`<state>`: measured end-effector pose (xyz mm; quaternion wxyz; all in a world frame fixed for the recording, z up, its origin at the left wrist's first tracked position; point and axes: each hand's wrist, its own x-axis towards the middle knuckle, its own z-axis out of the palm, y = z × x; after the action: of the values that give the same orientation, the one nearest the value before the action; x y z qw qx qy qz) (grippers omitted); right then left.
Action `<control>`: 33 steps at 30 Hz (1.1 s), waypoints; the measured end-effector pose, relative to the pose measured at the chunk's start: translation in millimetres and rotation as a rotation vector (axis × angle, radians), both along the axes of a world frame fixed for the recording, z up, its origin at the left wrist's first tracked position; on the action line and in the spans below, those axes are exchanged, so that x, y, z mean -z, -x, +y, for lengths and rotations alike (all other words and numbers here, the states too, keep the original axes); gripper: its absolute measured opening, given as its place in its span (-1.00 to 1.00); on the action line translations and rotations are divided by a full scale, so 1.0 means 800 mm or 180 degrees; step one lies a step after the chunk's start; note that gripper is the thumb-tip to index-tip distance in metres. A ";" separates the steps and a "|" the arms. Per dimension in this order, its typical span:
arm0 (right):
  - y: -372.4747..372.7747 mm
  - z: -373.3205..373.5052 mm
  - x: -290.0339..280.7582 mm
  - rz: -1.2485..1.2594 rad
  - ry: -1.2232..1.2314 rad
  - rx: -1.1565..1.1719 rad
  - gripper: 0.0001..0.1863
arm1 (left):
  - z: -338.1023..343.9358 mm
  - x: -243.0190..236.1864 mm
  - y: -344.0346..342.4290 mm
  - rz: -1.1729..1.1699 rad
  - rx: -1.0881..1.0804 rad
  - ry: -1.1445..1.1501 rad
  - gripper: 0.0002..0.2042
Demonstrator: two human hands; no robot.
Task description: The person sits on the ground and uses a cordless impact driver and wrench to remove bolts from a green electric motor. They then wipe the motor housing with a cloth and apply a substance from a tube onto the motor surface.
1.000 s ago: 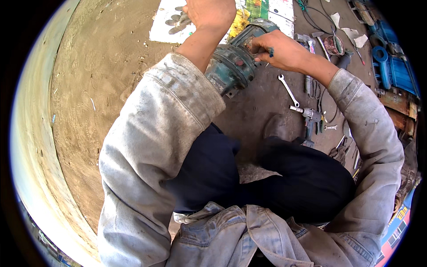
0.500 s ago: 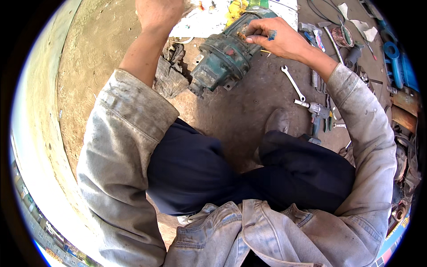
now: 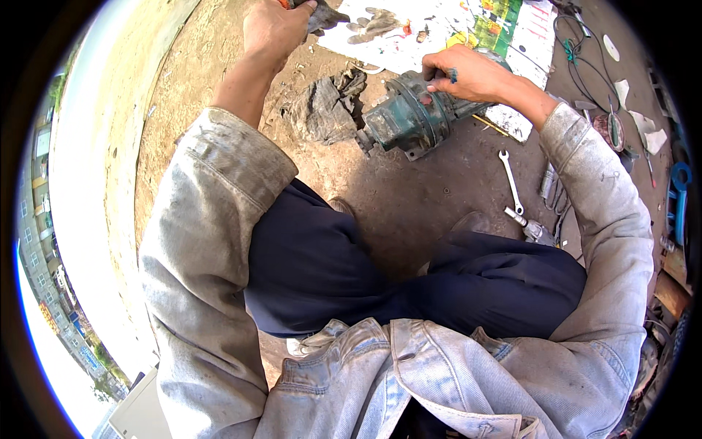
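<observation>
A green-grey electric motor (image 3: 413, 117) lies on the dirt ground ahead of my knees. My right hand (image 3: 468, 73) rests on its top, fingers pinched on a small blue-tipped tool (image 3: 453, 74). My left hand (image 3: 274, 25) is stretched far forward at the upper edge of the view. It is closed around a dark object (image 3: 322, 13) with an orange handle end, most of it cut off by the frame. A crumpled grey rag (image 3: 322, 110) lies just left of the motor.
A white sheet (image 3: 431, 25) with dirty gloves (image 3: 373, 23) on it lies beyond the motor. A spanner (image 3: 510, 179) and other metal tools (image 3: 537, 230) lie to the right, with cables (image 3: 578, 44) and blue parts (image 3: 680, 197) farther right. My crossed legs fill the centre.
My left hand has reached further forward and up, taking hold of the dark object. The view has tilted, so the motor sits lower in the frame. My right hand stays on the motor.
</observation>
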<state>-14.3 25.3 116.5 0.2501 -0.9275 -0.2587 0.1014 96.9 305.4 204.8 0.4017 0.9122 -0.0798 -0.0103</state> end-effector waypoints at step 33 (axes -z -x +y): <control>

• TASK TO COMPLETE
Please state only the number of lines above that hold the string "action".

• FINISHED EXERCISE
2